Insights into user behavior. Keeping tabs on the incoming model data also helps to better understand the processes behind it. As translation services have seasonality, DeepL's data is also time-sensitive. When tax season or quarterly deadlines are approaching, service usage has a massive spike. On the contrary, during summer holidays or at Christmas, the platform experiences a dip in product usage. 

“If you retrain the model at the wrong time, your assumptions will be wrong, and you won’t be able to catch those changes. With Evidently, we were able to raise these issues with the sales team: “Have you seen those changes in how people interact with our product?”

Understanding process changes. Monitoring might also help catch important changes to the business process. For example, DeepL offers PRO services in a continuously increasing list of countries. Once, a monitoring report helped notice that a new PRO country was launched, which was not available in the training dataset.

“That helped us catch issues before we started spamming or providing people with irrelevant information.”

Lessons learned

After going through the process of the internal ML platform design, there are a few lessons to share. 

Do not discount open-source. It is possible to design a complete ML platform using open-source tools. 

“People tend to discount open-source. I would say that the current offerings of the open-source tools are very much comparable to what commercial providers offer.”

There is also no need to re-implement everything. For example, DeepL considered building an ML monitoring tool from scratch. However, the team decided it would take too much time and effort. 

“I noticed how quickly Evidently evolved. So we realized that by the time we would build the very early release, Evidently would go much more forward. It didn’t make sense to reinvent the wheel. <…> It was clear that the tool would be modular and flexible: that requires a lot of design thinking.”

Think about monitoring early. Without it, ML systems risk operating under the wrong assumptions and providing erroneous results. You might even discover that many of your initial hypotheses are wrong – but you need monitoring to become this “magnifying glass” to bring visibility into your production data. 

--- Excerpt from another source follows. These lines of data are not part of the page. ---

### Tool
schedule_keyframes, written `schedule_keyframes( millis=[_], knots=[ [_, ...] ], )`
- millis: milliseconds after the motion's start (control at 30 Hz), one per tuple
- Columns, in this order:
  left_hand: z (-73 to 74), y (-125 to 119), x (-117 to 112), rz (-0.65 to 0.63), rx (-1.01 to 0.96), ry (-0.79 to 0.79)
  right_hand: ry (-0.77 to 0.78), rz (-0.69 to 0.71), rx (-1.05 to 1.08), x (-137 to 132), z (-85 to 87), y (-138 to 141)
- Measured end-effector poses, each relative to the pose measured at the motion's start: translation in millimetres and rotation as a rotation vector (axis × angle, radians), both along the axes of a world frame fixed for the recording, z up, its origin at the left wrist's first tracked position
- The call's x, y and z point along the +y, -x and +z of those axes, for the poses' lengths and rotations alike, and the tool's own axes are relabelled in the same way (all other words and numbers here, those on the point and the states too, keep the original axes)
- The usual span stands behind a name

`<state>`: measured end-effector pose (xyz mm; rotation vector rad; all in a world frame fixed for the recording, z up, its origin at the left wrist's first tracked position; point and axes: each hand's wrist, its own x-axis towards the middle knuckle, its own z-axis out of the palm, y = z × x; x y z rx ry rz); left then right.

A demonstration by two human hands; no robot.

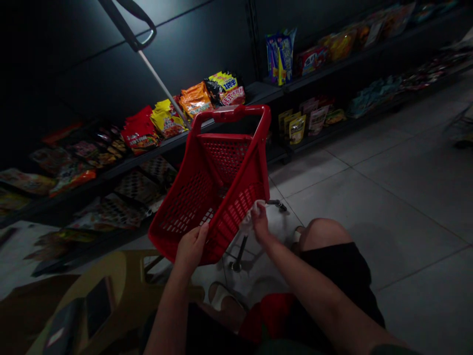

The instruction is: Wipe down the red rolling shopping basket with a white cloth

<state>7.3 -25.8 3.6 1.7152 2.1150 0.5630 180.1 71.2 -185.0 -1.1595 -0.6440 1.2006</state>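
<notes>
A red plastic shopping basket (221,172) with perforated walls stands tilted in front of me, its handle end (231,114) toward the shelves. My left hand (192,246) grips the near rim, thumb over the edge. Against the outside of the right wall, my right hand (260,224) is closed on a crumpled pale cloth (247,223). The cloth touches the wall or lies very close to it. Dark legs with casters (236,266) show below the basket. Nothing can be seen lying inside.
Dark shelves (173,143) with snack packets (195,98) run behind the basket. A long pole with a black grip (135,37) leans there. At lower left, a yellowish stool (121,268) carries a phone (99,305) and a dark flat item (62,328). Pale floor tiles (399,197) extend right.
</notes>
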Motion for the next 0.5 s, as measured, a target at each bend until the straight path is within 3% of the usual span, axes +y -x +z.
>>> schedule_keyframes(
  millis=[133,233,300,500],
  knots=[
    [-1.0,0,4,0.016,0.000,0.006,-0.054,0.279,-0.025,-109,5.0,64],
    [-2.0,1,5,0.016,0.002,-0.008,-0.086,0.526,0.053,-148,13.7,83],
    [-2.4,2,5,0.022,0.002,-0.011,-0.079,0.525,0.091,-131,16.3,72],
    [-1.9,1,3,0.016,-0.059,-0.005,0.037,0.038,0.111,-7,10.3,9]
  ],
)
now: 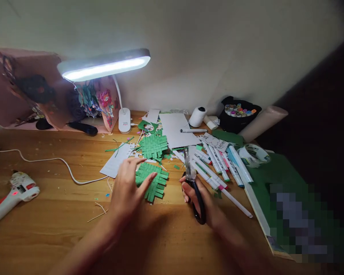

“Building monitoring infrastructure is very non-spoken about in MLOps. I know DevOps talks a lot about it, but in ML, it is more about how you serve your model, what the latency is, etc. However, when you start monitoring, you discover a completely different set of things you need to worry about. <…> To be honest, I’ll put monitoring before latency. I don't mind waiting for a response for more than five seconds. But if you have a really bad model that gives terrible predictions, you will lose far more money.”

ML monitoring should be end-to-end. It starts with logging the right things.

“As we have gone through several iterations of our infrastructure evolving, we always had this: “We wish we had done our logs in a certain way.” Had we spent more time thinking about what and how we need to monitor, I wonder if some issues wouldn’t exist.”

ML monitoring covers the ML lifecycle end-to-end: How does the data look? What is the output? Does the final outcome make sense? To be able to answer these questions, one needs to have a well-designed ML monitoring infrastructure in place. 

‍“Before shipping, I would think about monitoring. You need to know what and why you are doing. Monitoring infrastructure is very important. We’ve learned it the hard way. <…> At the end of the day, it is called “infrastructure” for a reason: it is not just the tool. There is a lot of heavy lifting that happens behind the scenes.”